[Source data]
++++++++++++++++++++

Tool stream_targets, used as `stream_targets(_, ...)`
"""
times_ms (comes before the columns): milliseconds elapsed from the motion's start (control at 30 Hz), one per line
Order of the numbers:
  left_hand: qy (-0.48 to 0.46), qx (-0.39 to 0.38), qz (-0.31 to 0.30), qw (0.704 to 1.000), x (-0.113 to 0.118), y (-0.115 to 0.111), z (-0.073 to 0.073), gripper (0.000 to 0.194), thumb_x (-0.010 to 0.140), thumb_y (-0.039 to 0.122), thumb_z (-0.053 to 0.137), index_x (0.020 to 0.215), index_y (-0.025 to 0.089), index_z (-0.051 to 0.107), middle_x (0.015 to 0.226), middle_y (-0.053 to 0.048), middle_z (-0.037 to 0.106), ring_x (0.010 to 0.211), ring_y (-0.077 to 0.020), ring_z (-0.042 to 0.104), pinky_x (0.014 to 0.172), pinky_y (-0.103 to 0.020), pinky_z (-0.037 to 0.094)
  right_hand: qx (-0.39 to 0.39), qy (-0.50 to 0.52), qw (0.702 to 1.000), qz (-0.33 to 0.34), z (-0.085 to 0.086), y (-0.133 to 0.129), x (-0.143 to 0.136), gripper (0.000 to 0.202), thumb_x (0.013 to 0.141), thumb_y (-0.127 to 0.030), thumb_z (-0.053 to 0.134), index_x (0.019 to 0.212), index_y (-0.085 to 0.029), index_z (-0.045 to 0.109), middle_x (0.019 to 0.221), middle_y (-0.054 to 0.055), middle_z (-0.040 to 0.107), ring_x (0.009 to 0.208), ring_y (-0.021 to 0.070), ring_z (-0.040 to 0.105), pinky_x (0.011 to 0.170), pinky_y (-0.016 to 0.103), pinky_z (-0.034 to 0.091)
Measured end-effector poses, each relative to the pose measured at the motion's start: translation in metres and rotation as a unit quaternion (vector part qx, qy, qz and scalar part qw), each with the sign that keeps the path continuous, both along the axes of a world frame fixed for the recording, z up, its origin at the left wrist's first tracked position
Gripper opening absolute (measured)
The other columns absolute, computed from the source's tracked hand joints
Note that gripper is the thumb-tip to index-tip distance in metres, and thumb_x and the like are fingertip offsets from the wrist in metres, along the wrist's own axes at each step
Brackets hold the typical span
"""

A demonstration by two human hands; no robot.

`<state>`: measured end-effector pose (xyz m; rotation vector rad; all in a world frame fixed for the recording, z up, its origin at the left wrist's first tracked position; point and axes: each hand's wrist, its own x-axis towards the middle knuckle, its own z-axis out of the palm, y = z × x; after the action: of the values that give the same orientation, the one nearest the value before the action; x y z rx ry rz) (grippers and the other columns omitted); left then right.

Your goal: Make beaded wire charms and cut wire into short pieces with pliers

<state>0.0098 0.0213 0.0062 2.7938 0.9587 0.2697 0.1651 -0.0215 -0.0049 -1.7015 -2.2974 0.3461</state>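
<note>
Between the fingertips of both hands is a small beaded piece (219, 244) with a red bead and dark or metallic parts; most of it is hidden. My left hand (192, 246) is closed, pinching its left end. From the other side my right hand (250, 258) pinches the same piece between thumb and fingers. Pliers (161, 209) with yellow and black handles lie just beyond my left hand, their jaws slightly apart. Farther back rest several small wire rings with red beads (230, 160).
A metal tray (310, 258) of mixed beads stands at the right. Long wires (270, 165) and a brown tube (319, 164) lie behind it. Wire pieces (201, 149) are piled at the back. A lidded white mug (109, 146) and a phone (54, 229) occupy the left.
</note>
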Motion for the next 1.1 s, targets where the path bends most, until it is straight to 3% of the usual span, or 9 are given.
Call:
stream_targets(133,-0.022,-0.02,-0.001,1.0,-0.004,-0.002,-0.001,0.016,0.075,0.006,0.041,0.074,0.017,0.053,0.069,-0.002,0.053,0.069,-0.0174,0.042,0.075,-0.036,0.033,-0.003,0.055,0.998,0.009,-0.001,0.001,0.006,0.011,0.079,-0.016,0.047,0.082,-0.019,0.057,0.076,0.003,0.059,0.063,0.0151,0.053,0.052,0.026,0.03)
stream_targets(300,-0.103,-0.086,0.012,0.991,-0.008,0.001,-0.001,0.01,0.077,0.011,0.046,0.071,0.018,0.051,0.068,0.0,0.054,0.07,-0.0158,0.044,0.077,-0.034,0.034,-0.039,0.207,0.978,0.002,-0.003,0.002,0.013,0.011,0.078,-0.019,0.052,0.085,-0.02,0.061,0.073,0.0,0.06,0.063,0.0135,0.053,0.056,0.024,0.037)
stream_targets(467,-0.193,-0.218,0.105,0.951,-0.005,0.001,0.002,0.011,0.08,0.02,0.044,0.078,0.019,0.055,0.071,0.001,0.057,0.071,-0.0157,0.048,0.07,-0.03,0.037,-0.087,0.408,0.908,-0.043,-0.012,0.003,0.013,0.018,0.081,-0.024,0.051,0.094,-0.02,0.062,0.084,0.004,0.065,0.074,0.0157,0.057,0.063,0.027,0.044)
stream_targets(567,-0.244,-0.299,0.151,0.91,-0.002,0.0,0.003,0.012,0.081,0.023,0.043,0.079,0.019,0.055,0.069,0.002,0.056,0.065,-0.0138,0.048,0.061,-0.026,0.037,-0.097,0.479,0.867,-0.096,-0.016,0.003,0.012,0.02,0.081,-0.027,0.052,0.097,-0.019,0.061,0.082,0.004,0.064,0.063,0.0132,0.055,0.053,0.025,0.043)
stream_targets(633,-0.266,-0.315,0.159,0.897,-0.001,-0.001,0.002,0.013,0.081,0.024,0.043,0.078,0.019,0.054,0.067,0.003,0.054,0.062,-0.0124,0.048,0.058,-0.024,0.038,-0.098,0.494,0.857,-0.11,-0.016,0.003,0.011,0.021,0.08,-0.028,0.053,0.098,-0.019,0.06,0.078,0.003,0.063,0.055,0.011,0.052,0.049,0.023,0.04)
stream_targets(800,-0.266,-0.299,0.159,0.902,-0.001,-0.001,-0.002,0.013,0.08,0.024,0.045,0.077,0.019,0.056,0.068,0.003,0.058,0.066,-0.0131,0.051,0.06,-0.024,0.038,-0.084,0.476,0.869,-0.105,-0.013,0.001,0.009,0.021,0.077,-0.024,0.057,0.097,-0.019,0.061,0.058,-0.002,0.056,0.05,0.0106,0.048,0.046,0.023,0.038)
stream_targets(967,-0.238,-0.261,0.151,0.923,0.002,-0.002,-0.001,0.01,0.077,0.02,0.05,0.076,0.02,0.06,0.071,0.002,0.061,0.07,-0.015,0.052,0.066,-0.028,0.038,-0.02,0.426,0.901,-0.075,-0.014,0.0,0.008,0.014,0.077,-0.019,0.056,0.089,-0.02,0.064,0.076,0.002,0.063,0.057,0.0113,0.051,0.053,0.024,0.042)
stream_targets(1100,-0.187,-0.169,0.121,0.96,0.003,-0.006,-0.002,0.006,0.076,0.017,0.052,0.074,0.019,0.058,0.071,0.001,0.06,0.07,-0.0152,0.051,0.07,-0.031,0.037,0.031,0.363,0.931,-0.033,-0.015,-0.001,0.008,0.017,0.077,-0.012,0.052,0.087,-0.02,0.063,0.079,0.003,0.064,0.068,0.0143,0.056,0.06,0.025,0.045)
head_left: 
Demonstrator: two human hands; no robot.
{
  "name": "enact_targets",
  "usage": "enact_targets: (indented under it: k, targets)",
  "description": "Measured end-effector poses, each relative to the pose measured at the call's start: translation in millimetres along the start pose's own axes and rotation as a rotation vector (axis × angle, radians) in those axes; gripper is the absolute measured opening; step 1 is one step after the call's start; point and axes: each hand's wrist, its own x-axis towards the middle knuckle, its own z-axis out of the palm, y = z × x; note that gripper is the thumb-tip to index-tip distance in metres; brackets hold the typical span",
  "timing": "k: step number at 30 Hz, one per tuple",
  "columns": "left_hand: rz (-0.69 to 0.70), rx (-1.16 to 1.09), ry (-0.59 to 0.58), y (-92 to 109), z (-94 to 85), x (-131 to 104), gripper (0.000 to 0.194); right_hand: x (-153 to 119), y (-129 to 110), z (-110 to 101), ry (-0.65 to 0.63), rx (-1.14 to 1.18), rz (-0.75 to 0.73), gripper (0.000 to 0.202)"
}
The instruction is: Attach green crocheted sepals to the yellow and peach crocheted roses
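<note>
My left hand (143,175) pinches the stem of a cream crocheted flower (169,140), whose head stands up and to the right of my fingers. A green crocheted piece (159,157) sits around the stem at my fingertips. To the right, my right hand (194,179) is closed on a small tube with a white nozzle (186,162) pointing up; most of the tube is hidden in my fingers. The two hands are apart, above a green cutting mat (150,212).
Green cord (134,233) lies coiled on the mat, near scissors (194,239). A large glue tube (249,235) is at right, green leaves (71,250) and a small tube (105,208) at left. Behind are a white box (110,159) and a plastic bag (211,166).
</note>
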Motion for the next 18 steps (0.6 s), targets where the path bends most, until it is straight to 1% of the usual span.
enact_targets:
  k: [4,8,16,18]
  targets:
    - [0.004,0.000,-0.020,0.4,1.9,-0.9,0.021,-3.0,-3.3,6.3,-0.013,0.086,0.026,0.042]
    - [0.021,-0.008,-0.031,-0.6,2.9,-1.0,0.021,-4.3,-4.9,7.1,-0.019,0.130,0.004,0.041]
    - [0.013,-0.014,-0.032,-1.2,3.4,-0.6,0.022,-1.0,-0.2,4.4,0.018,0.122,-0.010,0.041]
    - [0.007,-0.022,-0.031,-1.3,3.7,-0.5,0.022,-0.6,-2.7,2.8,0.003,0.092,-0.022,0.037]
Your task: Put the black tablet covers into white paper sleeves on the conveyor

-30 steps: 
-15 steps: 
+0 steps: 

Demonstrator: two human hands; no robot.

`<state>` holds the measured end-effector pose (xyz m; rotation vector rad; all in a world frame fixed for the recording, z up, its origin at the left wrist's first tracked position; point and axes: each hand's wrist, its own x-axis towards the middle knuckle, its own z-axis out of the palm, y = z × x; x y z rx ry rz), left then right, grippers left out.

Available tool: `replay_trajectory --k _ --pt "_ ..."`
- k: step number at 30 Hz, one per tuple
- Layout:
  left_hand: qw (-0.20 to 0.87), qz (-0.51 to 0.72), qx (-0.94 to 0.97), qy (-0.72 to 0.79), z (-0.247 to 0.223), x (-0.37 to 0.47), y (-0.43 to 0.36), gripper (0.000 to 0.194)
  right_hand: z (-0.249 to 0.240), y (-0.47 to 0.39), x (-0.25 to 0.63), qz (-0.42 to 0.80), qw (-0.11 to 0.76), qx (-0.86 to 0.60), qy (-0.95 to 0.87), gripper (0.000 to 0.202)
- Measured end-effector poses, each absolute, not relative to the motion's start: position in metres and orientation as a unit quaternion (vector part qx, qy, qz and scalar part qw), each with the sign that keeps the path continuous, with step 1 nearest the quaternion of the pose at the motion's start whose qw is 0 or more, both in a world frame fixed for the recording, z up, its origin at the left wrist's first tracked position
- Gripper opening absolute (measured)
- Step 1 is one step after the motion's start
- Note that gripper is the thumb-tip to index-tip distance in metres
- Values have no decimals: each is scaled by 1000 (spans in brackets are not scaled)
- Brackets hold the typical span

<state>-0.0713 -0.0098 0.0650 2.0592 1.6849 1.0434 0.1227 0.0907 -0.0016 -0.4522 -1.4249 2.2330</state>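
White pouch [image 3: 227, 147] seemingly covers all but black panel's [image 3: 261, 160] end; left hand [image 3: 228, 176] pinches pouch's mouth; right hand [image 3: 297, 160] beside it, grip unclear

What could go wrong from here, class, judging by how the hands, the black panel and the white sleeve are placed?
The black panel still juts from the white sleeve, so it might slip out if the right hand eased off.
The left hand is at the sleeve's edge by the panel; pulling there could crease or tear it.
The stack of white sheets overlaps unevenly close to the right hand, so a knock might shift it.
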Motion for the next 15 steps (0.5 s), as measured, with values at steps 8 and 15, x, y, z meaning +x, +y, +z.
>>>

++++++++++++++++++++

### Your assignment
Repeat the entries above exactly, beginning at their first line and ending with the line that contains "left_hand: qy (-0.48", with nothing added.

### Written reply
Tool stream_targets, used as `stream_targets(_, ...)`
"""
times_ms (comes before the columns): milliseconds elapsed from the motion's start (control at 30 Hz), one per line
Order of the numbers:
  left_hand: qy (-0.48 to 0.46), qx (-0.39 to 0.38), qz (-0.31 to 0.30), qw (0.704 to 1.000), x (-0.113 to 0.118), y (-0.115 to 0.111), z (-0.073 to 0.073), gripper (0.000 to 0.194), thumb_x (-0.010 to 0.140), thumb_y (-0.039 to 0.122), thumb_z (-0.053 to 0.137), index_x (0.020 to 0.215), index_y (-0.025 to 0.089), index_z (-0.051 to 0.107), middle_x (0.015 to 0.226), middle_y (-0.053 to 0.048), middle_z (-0.037 to 0.106), ring_x (0.010 to 0.211), ring_y (-0.077 to 0.020), ring_z (-0.042 to 0.104), pinky_x (0.014 to 0.172), pinky_y (-0.103 to 0.020), pinky_z (-0.037 to 0.094)

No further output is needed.